Ziel, ein ganz eigener Stil
Wie er zu seinen Motiven kommt? „Die Themen sind immer da, irgendwas fällt mir immer ein. Zu Beginn wollte ich nichts zu gesellschaftlichen Themen zeichnen, das kam erst später, weil einfach aktuelle Themen immer mitschwingen“, erzählt Rohrböck. „Ich habe auch mehrfach meinen Stil gewechselt, möchte in Richtung Alleinstellungsmerkmal kommen, eine Marke schaffen, meinen Namen bekannter machen. Jeder soll, wenn er etwas sieht von mir, gleich wissen ‚Aha, das ist der‘ – das bin ich.“ Warum er digital mit dem iPad zeichnet? „Erste Entwürfe, grobe Skizzen sind zwar immer mit der Hand gezeichnet, aber irgendwann kenne ich mich dann vor lauter Strichen nicht mehr aus.“ Da fällt es ihm im digitalen Umfeld leichter, seine Bildgeschichten zu produzieren. „Es hat allerdings einen entscheidenden Nachteil, dass es kein richtiges Original gibt“, so der Cartoonist, der schon einige Sommerworkshops bei der Karikaturenakademie in Kassel belegte.

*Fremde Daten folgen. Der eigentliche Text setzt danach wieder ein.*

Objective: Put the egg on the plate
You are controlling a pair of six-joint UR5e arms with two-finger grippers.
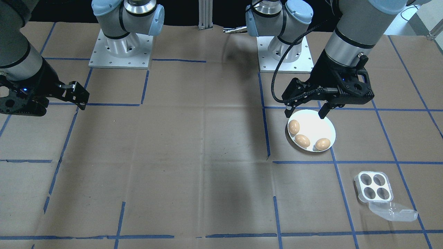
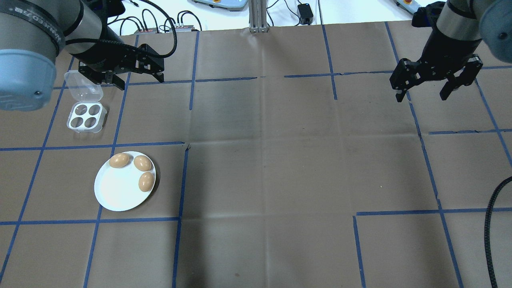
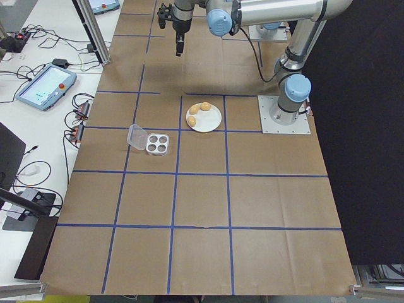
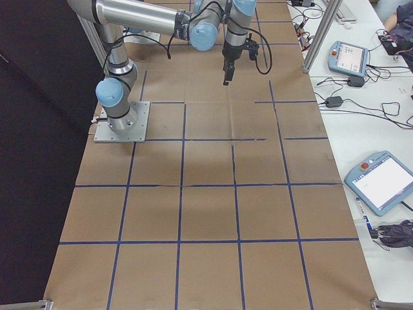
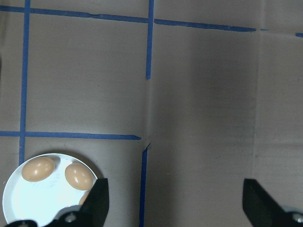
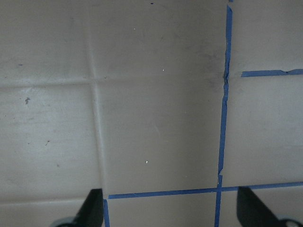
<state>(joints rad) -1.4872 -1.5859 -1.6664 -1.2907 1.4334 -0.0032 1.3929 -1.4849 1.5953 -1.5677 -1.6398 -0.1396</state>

Warum der Name MADIG & VULGAIRE? „Es gibt eine Mode- und Luxusmarke, die ZADIG & VOLTAIRE heißt, da habe ich für eine Drogeriekette Grafiken dazu gemacht“, so Rohrböck, der sich dadurch inspirieren ließ. Aber eigentlich würde er jetzt lieber seinen eigenen Namen unter den Bildern sehen, seine eigene Marke kreieren. Im Prozess der Stilfindung wäre das dann auch ein Thema.

Vorwiegend Männer
Auf Rohrböcks Cartoons tummeln sich gehörig viele Männer, die sich um Werte, gesellschaftliche, moralische Überlegungen und Tabus einen feuchten Dreck scheren. Warum so wenig Frauen auf den Cartoons zu sehen sind, beantwortet er lapidar: „Ich kann keine Frauen zeichnen.“
Seit 2016 lebt er in St. Pölten, vorher war er in Krems beheimatet. „Krems ist zwar schöner vom Ansehen her, aber fad. Krems ist fertig, eine richtige Touristenstadt. St. Pölten ist ein rohes Ding, wo man etwas verändern kann, hier lebt die Szene.“ Beim KUNST:WERK, dem Ausstellungsprojekt des St. Pöltner Künstlerbundes  wurde er noch abgelehnt, bei KulturhauptSTART St. Pölten hat er schon angedockt. „Es ist cool, öffentlich auszustellen.“ Und cool, helle Köpfe in der Stadt zu wissen, die für schrägen Humor in schrägen Zeiten sorgen.